Top big data tools used to store and analyse data

Sectors   |   
Published June 3, 2014   |   
Madhivanan Ramachandran

BIG DATA is a term used for a collection of data sets so large and complex that it is difficult to process using traditional applications/tools. It is the data exceeding Terabytes in size. Because of the variety of data that it encompasses, big data always brings a number of challenges relating to its volume and complexity. A recent survey says that 80% of the data created in the world are unstructured. One challenge is how these unstructured data can be structured, before we attempt to understand and capture the most important data. Another challenge is how we can store it. Here are the top tools used to store and analyse Big Data. We can categorise them into two (storage and Querying/Analysis).
1. Apache Hadoop
Apache Hadoop is a java based free software framework that can effectively store large amount of data in a cluster. This framework runs in parallel on a cluster and has an ability to allow us to process data across all nodes. Hadoop Distributed File System (HDFS) is the storage system of Hadoop which splits big data and distribute across many nodes in a cluster. This also replicates data in a cluster thus providing high availability.
2. Microsoft HDInsight
It is a Big Data solution from Microsoft powered by Apache Hadoop which is available as a service in the cloud. HDInsight uses Windows Azure Blob storage as the default file system. This also provides high availability with low cost.
3. NoSQL
While the traditional SQL can be effectively used to handle large amount of structured data, we need NoSQL (Not Only SQL) to handle unstructured data. NoSQL databases store unstructured data with no particular schema. Each row can have its own set of column values. NoSQL gives better performance in storing massive amount of data.
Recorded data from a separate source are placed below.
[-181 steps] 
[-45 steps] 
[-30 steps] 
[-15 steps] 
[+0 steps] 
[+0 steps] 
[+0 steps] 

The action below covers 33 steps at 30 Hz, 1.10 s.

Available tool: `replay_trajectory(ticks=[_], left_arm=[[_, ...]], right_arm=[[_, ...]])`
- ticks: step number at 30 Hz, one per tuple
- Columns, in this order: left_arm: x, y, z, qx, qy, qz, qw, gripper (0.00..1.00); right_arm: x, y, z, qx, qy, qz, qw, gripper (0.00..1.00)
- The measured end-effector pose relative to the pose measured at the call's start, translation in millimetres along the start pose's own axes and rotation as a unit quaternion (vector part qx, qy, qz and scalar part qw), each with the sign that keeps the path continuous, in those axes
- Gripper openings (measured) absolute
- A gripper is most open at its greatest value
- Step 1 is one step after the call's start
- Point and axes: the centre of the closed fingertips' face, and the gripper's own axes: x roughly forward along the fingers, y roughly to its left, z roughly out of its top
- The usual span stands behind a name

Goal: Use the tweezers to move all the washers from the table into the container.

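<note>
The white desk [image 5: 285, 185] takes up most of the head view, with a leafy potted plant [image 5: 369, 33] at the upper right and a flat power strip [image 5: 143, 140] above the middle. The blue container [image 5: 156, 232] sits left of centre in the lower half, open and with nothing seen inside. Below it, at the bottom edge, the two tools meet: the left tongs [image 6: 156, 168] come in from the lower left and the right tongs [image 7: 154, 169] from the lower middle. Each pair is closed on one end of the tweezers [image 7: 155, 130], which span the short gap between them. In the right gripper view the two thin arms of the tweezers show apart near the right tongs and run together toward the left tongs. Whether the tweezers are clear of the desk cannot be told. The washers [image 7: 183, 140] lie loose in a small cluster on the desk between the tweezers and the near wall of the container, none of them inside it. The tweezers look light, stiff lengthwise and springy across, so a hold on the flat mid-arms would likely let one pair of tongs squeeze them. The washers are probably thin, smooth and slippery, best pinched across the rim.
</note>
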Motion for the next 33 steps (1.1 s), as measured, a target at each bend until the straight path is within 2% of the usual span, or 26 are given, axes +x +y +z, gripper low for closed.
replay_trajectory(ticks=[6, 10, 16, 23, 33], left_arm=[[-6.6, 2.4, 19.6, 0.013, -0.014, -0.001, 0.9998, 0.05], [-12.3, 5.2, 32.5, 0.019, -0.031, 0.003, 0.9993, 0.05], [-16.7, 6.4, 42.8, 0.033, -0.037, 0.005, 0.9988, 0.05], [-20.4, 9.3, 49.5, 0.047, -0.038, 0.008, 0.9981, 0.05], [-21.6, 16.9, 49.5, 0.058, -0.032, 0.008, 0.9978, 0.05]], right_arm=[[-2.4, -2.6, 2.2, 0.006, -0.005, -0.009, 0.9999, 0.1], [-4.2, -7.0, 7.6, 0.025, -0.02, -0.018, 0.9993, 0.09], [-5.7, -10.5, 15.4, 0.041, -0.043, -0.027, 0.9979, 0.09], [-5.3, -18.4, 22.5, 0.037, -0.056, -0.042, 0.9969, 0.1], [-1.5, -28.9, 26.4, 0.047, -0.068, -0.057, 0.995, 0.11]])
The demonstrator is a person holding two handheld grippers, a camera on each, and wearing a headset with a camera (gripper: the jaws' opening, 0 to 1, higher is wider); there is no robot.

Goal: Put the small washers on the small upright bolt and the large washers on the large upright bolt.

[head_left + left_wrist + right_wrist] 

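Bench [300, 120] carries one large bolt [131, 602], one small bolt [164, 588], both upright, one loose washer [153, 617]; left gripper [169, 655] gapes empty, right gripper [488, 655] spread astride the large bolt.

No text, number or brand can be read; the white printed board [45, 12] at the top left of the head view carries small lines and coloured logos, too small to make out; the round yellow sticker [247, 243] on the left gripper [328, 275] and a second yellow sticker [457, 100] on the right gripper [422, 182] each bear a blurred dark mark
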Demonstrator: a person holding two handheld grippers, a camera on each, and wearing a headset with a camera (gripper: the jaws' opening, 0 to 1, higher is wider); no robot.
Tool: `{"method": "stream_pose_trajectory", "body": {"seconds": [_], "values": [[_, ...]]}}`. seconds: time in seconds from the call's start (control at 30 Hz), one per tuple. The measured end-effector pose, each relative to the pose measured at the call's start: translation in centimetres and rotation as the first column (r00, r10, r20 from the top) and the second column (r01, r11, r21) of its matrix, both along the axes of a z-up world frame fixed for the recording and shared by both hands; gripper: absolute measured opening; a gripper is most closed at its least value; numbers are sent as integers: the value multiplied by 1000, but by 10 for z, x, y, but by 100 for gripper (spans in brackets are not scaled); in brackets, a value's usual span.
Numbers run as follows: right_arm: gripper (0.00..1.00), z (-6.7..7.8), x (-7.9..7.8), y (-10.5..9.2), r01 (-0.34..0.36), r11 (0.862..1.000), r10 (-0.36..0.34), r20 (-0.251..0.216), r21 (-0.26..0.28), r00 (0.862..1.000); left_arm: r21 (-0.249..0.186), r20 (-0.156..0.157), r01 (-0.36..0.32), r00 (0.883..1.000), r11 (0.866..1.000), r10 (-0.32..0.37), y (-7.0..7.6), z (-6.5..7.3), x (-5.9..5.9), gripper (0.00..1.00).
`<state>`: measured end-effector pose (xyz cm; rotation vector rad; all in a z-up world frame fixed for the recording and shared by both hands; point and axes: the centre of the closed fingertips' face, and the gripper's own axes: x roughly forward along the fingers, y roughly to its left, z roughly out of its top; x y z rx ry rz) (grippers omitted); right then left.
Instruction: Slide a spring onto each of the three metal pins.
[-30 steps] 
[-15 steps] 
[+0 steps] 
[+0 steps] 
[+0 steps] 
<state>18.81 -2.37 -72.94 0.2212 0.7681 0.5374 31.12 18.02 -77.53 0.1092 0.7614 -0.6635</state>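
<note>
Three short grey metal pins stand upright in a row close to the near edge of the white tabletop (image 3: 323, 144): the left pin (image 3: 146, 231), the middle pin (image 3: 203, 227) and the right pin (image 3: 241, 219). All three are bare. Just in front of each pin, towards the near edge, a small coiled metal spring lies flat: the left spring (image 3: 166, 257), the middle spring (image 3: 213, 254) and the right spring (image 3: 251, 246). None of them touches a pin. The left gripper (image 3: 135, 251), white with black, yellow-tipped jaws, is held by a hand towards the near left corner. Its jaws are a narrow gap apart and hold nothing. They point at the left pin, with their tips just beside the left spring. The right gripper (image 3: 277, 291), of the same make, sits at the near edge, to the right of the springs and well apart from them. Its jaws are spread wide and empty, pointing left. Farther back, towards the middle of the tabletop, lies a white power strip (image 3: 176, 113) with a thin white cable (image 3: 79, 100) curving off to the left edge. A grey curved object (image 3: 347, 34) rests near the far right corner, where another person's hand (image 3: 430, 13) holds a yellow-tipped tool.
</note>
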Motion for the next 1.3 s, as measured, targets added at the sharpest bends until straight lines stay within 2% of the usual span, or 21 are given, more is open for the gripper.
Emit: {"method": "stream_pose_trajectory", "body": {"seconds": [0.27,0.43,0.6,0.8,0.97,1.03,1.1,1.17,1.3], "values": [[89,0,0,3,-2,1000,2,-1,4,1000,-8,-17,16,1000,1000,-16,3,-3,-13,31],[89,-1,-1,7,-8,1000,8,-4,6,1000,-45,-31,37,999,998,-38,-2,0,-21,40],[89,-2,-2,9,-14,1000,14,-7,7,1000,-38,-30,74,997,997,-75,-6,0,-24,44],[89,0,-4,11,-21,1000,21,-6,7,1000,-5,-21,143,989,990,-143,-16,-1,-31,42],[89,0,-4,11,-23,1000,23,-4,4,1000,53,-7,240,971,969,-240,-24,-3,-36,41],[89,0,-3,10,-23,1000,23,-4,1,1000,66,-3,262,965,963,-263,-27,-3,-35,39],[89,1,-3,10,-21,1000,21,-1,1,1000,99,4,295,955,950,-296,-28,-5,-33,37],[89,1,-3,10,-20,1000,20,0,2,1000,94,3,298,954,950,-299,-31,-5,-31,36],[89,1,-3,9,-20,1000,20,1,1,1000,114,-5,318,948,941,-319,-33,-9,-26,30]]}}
There are many open-source NoSQL DBs available to analyse big Data.
4. Hive
This is a distributed data management for Hadoop. This supports SQL-like query option HiveSQL (HSQL) to access big data. This can be primarily used for Data mining purpose. This runs on top of Hadoop.
5. Sqoop
This is a tool that connects Hadoop with various relational databases to transfer data. This can be effectively used to transfer structured data to Hadoop or Hive.
6. PolyBase
This works on top of SQL Server 2012 Parallel Data Warehouse (PDW) and is used to access data stored in PDW. PDW is a datawarhousing appliance built for processing any volume of relational data and provides an integration with Hadoop allowing us to access non-relational data as well.
7. Big data in EXCEL
As many people are comfortable in doing analysis in EXCEL, a popular tool from Microsoft, you can also connect data stored in Hadoop using EXCEL 2013. Hortonworks, which is primarily working in providing Enterprise Apache Hadoop, provides an option to access big data stored in their Hadoop platform using EXCEL 2013. You can use Power View feature of EXCEL 2013 to easily summarise the data. (More information).
Similarly, Microsoft’s HDInsight allows us to connect to Big data stored in Azure cloud using a power query option. (More information).
8. Presto
Facebook has developed and recently open-sourced its Query engine (SQL-on-Hadoop) named Presto which is built to handle petabytes of data. Unlike Hive, Presto does not depend on MapReduce technique and can quickly retrieve data.